Tony peered down into the construction site, his weight sending a small avalanche of dirt off the crumbling edge. “If I burn the rune then tip it on its side, then shove it out over the trench, and you hold me in place, I could push it down into the pit without having to climb down there.”

A red-gold brow rose.

“Not going to happen, is it?”

Henry pointed along the trench. “I think you'll be safest climbing down there at the end where the new pipe has been laid. It's a gentler slope.”

For not particularly large values of gentle.

Surfing the last meter on a wave of rubble, Tony hit bottom buried knee-deep in dirt. He glanced back at the new angle and sighed. Getting out was going to be fun.

But first the fun of dragging his lower legs free and then the fun of getting to the weak spot without breaking his neck.

Cocking his head, he could see the shimmer, but he couldn't see his footing.

Memo to self. Next time, bring a flashlight.

First, buy a flashlight since he didn't own one.

Because he didn't need one…

The first couple of weeks after the haunted house, he'd practiced the Wizard's Lamp spell obsessively, but it had been months and he wasn't 100 percent positive he remembered the wording.

Or, as it happened, how much juice to give it.

Any possibility of developing night vision was obliterated in the sudden flare of brilliant white light which broke his concentration so completely that it shut off again almost immediately.

“That was unpleasant,” Henry snarled.

Tony peered up through the afterimages at where he thought Henry might be standing. “Sorry.”

“Just do what you came to do and do it quickly before someone arrives to investigate that flare.”

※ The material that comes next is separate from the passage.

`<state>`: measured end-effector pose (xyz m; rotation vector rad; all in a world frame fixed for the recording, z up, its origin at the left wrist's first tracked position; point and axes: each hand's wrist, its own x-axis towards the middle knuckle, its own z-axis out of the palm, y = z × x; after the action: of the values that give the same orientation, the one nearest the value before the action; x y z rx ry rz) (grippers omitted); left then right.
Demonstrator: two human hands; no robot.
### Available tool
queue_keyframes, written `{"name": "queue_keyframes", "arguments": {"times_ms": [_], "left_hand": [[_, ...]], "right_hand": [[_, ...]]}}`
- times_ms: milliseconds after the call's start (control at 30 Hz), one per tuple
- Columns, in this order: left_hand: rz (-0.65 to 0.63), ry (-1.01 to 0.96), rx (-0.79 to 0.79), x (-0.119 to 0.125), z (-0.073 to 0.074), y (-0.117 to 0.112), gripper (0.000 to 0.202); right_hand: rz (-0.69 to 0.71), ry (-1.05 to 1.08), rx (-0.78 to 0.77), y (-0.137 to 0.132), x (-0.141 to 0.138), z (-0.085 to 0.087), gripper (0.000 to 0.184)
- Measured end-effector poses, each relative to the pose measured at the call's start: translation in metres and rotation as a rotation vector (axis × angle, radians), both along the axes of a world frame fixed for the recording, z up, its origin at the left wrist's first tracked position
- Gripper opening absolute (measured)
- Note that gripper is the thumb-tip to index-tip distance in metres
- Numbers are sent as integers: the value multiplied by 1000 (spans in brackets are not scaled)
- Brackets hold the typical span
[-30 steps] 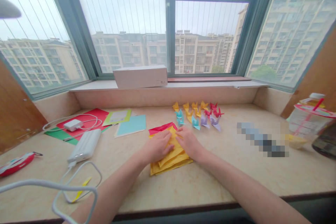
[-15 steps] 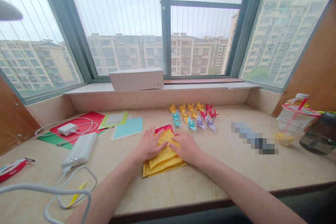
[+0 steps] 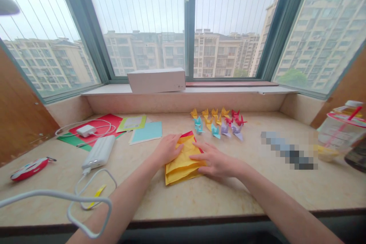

“You think someone saw it?”

“I think they saw it in Alberta.”

He didn't so much find the shimmer as trip and fall into it. He expected it to feel unpleasant, but it actually felt anticipatory. A moment spent considering who was doing the anticipating added in the unpleasant.

After burning the first rune, he realized that they shed enough light for him to find a path.

“I should've just dragged a rune along with me,” he muttered, shoving it through the weak point.

“Yes, you should have.” Henry had, of course, been able to hear him. He wasn't sure why he could hear Henry, whether it was a vampire thing or a wizard thing or Henry just didn't care who he woke up, figuring he could handle anything that lived in New Westminster. “There's a car coming,” he continued, breaking into Tony's musing. “If it stops, I'll deal with it.”

“Sure.” The musing was new. He never used to muse.

The car stopped right about the time Tony was pushing through the second rune. He waited until he heard Henry's quiet, “Can I help you, Officer?” and then burned the third rune on the air.

The car pulled away as he finished and he drew a two foot W—
Because today's show is brought to you by the words
wizard
and
whatever—to light his way out of the pit.

Almost out of the pit.

The slope began to crumble. “Henry!”

Strong fingers closed around his wrist and yanked, defying gravity and slamming him into the reassuringly solid barrier of Henry's chest.

“Do you have to make even the easy ones difficult?” the vampire murmured, the words cool against the back of his neck.

“I didn't make it difficult,” Tony panted. “It was in a pit! What did the cop want?” he asked, pulling far enough away to see Henry's face.

“He wanted to know about the light.”

“What did you tell him?”

A flash of teeth. “That he didn't want to know about the light.”